Утро двадцать третьего было морозным. Николай проснулся в Смоленске. Но почему-то в неприятном расположении духа. Не вышел к завтраку, поел в купе. "Свои" за столом в салон-вагоне посудачили о том, что вот в Петербурге неспокойно, может, зря выехали так рано - первоначально ведь собирались отъехать из Царского первого марта... Чего это Алексеев чудит?!
За окном проплывали заснеженные станции, часовые в башлыках, заметенные до окон деревеньки, ставшие на зиму белоснежно чистыми. Бездумно-весел был один Воейков. Его гвардейской фанаберии совершенно не нарушали все эти разговоры о том, что что-то странное грядет... Государь по-прежнему читал французское издание Юлия Цезаря.
С утра Петергофское шоссе в черте города заполнилось людьми. Сначала на улицы вышли по призыву большевиков тысячи женщин. Собиралась грандиозная демонстрация в честь Международного женского дня. На призыв жительницы заставы откликнулись охотно. Их возмущение росло день ото дня. Женщины работницы, солдатки, домохозяйки - больше, чем мужчины, несли тяготы, усиленные войной. Они уже и без призывов собирались огромными толпами и громили продовольственные лавки, прогоняли полицию. Сегодня на помощь жандармам на рабочие заставы были посланы войсковые патрули.

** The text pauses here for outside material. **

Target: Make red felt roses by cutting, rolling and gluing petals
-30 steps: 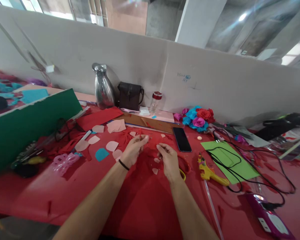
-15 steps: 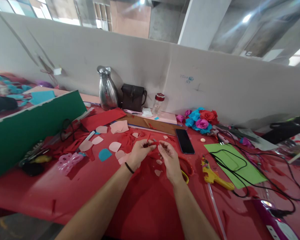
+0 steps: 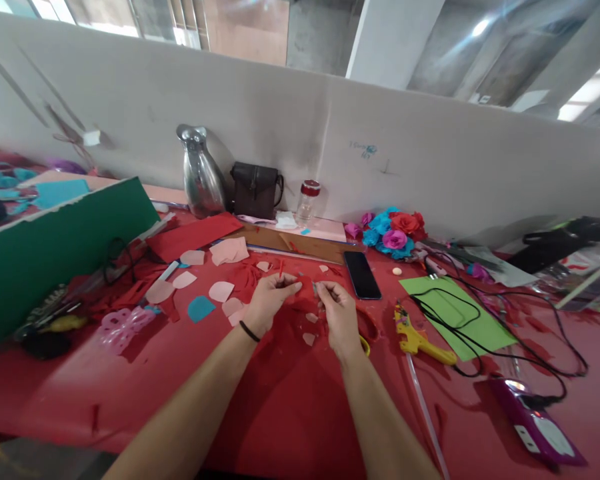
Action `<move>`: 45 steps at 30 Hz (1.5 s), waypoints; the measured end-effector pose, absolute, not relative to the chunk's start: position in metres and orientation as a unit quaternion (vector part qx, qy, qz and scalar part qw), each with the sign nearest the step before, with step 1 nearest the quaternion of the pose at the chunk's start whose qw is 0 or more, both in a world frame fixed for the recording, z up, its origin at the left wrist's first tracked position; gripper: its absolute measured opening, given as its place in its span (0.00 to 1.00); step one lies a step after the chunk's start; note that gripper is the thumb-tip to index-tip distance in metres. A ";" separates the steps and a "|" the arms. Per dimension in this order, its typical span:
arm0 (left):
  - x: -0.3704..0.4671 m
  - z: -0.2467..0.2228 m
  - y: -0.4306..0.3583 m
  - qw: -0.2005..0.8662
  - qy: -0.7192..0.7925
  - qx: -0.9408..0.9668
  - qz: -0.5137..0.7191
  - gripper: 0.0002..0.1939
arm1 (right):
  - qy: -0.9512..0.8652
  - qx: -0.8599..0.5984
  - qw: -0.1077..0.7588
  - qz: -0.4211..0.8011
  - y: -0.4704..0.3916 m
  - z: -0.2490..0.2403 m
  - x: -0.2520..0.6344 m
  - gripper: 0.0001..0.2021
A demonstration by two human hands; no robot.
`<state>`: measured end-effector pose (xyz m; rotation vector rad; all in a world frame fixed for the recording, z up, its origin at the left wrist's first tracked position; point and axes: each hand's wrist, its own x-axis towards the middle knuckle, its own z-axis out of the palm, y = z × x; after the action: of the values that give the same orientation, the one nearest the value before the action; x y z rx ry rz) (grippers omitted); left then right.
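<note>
My left hand, with a dark band at the wrist, pinches a small piece of red paper over the middle of the red table. Close to its right, my right hand has thumb and forefinger pressed together at the paper's right side; what lies between them is too small to tell. Pink petal shapes and a blue petal shape lie left of my hands. Scissors with red and yellow handles are partly hidden beside my right hand.
A phone, a yellow glue gun with a black cord and a green sheet lie to the right. Paper flowers, a glass jar, a dark bag and a metal jug stand along the wall. A green board is at left.
My hands have moved slightly apart, with more red paper showing between them. The whole view has shifted a little, so the table items appear further left.
</note>
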<state>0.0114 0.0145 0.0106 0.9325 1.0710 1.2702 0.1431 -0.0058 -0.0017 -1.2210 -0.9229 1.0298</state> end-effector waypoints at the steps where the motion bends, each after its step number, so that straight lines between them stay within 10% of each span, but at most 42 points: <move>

Когда новые тысячи женщин стали выходить на Петергофский проспект, мощный гул поднялся над заставой. Демонстрантки окружали солдатские патрули, под градом их требований и упреков солдаты терялись, отступали, мешались с толпой. Полиция не решалась тронуть работниц. Здесь были текстильщицы Екатерингофской мануфактуры, девушки с тряпичной фабрики, усыпанные пылью и нитками от грязной ветоши, которую они сортировали; присоединились к толпе работницы конфеткой фабрики...
Чуть позже женщин на улицу стали выходить мужчины. Первыми, как всегда, были путиловцы, пришли рабочие с фабрики "Анчар", шоферы и механики гаража "Транспорт", пильщики с деревообрабатывающего. С Балтийской улицы подошли кабельщики мастерской Бездека, бросили свой парк конной железной дороги кондуктора и кучера, рабочие-костожоги с островов Грязного и Резвого также влились в огромную массу людей. Толпа все росла, она заполнила всю ширину Петергофского проспекта.
Кто-то затянул "Варшавянку", и неудержимый поток демонстрации полился в сторону Нарвских ворот. Здесь к нему присоединились работницы Тентелевского химического. Их изможденные серые лица выделялись в толпе.
Нарвская застава в годы революционных подъемов всегда становилась местом революционных собраний и митингов. Митинги стали традицией заставы. Они стремительно собирались, при малейшей угрозе со стороны полиции переходили с места на место и исчезали при подходе полицейской цепи. Казацкие и полицейские кони хорошо знали места в районе Нарвской заставы, плеть и шашка карателей часто гуляла здесь по спинам и головам тех, кто недостаточно проворно уклонялся.
Но митинг, который теперь открылся на площади у Нарвских ворот, не был похож на все прошлые митинги. Ораторы не прятали своих лиц, говорили открыто. Их слова, сказанные громко и гордо, проносились из конца в конец площади. У слушателей и агитаторов поднималось настроение, какого никогда ранее не бывало.
Все новые и новые реки людей вливались в море у Нарвских ворот. Слух о митинге достиг Волынкиной деревни, и оттуда пришло несколько сот женщин с пустыми корзинками. Они простояли всю ночь за хлебом, намерзлись, посинели от холода, но хлеба так и не получили...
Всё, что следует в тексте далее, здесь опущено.